EXERCISE ::
Everything in the listing below should be repeated exactly.

◆ ◆ ◆ ◆ ◆ ◆ ◆

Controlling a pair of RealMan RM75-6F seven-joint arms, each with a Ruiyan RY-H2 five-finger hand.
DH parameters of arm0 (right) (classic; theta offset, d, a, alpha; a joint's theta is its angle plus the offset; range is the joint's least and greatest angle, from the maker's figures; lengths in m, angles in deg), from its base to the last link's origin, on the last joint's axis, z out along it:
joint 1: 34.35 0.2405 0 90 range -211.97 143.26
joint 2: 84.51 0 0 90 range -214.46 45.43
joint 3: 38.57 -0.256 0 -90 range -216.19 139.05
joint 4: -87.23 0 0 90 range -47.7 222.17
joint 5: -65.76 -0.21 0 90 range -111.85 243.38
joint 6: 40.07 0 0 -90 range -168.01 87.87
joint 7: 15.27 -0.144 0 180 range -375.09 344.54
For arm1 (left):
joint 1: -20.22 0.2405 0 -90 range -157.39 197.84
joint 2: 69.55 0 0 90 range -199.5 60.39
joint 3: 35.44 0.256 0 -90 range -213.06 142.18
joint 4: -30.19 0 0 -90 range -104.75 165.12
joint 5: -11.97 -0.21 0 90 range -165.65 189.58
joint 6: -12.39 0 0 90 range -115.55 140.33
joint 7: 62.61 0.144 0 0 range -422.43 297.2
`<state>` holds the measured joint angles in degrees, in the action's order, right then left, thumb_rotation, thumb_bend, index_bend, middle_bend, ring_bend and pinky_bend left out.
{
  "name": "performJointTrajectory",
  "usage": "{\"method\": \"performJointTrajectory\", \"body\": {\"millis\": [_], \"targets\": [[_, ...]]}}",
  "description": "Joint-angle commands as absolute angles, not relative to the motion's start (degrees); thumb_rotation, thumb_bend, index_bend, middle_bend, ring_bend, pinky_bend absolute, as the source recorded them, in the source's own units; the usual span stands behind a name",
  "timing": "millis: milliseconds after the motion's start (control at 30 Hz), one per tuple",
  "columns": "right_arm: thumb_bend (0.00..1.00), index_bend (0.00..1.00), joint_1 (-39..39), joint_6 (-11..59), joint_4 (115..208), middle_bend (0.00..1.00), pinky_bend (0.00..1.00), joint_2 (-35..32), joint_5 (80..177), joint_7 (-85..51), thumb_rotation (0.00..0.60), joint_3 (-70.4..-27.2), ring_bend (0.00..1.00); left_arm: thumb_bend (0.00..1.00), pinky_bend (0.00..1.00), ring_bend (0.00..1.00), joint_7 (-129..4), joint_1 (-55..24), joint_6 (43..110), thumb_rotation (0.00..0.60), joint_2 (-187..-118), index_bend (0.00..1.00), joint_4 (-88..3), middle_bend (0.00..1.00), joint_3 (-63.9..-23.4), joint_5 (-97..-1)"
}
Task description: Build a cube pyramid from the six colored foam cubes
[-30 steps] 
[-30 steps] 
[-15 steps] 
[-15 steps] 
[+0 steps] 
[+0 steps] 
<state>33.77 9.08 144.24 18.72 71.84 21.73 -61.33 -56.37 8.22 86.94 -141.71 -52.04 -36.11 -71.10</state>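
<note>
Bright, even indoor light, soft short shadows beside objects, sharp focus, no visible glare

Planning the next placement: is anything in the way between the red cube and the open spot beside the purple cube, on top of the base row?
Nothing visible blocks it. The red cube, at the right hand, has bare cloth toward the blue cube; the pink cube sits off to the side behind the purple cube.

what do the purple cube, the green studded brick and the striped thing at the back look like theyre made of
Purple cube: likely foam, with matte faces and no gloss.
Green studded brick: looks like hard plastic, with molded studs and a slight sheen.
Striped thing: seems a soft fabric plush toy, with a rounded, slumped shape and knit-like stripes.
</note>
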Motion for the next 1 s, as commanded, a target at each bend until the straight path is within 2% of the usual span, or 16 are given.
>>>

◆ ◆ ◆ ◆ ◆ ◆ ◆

SOLUTION ::
Controlling a pair of RealMan RM75-6F seven-joint arms, each with a Ruiyan RY-H2 five-finger hand.
DH parameters of arm0 (right) (classic; theta offset, d, a, alpha; a joint's theta is its angle plus the offset; range is the joint's least and greatest angle, from the maker's figures; lengths in m, angles in deg), from its base to the last link's origin, on the last joint's axis, z out along it:
joint 1: 34.35 0.2405 0 90 range -211.97 143.26
joint 2: 84.51 0 0 90 range -214.46 45.43
joint 3: 38.57 -0.256 0 -90 range -216.19 139.05
joint 4: -87.23 0 0 90 range -47.7 222.17
joint 5: -65.76 -0.21 0 90 range -111.85 243.38
joint 6: 40.07 0 0 -90 range -168.01 87.87
joint 7: 15.27 -0.144 0 180 range -375.09 344.54
For arm1 (left):
joint 1: -20.22 0.2405 0 -90 range -157.39 197.84
joint 2: 69.55 0 0 90 range -199.5 60.39
joint 3: 35.44 0.256 0 -90 range -213.06 142.18
joint 4: -30.19 0 0 -90 range -104.75 165.12
joint 5: -11.97 -0.21 0 90 range -165.65 189.58
joint 6: -12.39 0 0 90 range -115.55 140.33
joint 7: 62.61 0.144 0 0 range -422.43 297.2
`<state>` holds the measured joint angles in degrees, in the action's order, right then left, thumb_rotation, thumb_bend, index_bend, middle_bend, ring_bend and pinky_bend left out.
{
  "name": "performJointTrajectory",
  "usage": "{\"method\": \"performJointTrajectory\", \"body\": {\"millis\": [_], \"targets\": [[_, ...]]}}",
  "description": "Joint-angle commands as absolute angles, not relative to the motion's start (degrees); thumb_rotation, thumb_bend, index_bend, middle_bend, ring_bend, pinky_bend absolute, as the source recorded them, in the source's own units; the usual span stands behind a name",
  "timing": "millis: milliseconds after the motion's start (control at 30 Hz), one per tuple",
  "columns": "right_arm: thumb_bend (0.00..1.00), index_bend (0.00..1.00), joint_1 (-39..39), joint_6 (-11..59), joint_4 (115..208), middle_bend (0.00..1.00), pinky_bend (0.00..1.00), joint_2 (-35..32), joint_5 (80..177), joint_7 (-85..51), thumb_rotation (0.00..0.60), joint_3 (-70.4..-27.2), ring_bend (0.00..1.00); left_arm: thumb_bend (0.00..1.00), pinky_bend (0.00..1.00), ring_bend (0.00..1.00), joint_7 (-129..4), joint_1 (-55..24), joint_6 (43..110), thumb_rotation (0.00..0.60), joint_2 (-187..-118), index_bend (0.00..1.00), joint_4 (-88..3), middle_bend (0.00..1.00), joint_3 (-63.9..-23.4), joint_5 (-97..-1)"
}
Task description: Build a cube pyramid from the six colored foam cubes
[-30 steps] 
[-30 steps] 
[-15 steps] 
[-15 steps] 
[+0 steps] 
[+0 steps] 
<state>33.77 9.08 144.24 18.72 71.84 21.73 -61.33 -56.37 8.22 86.94 -141.71 -52.04 -36.11 -71.10</state>
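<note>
Bright, even indoor light, soft short shadows beside objects, sharp focus, no visible glare

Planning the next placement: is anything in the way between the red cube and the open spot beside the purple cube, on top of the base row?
Nothing visible blocks it. The red cube, at the right hand, has bare cloth toward the blue cube; the pink cube sits off to the side behind the purple cube.

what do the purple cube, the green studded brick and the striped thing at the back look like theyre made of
Purple cube: likely foam, with matte faces and no gloss.
Green studded brick: looks like hard plastic, with molded studs and a slight sheen.
Striped thing: seems a soft fabric plush toy, with a rounded, slumped shape and knit-like stripes.
</note>
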Motion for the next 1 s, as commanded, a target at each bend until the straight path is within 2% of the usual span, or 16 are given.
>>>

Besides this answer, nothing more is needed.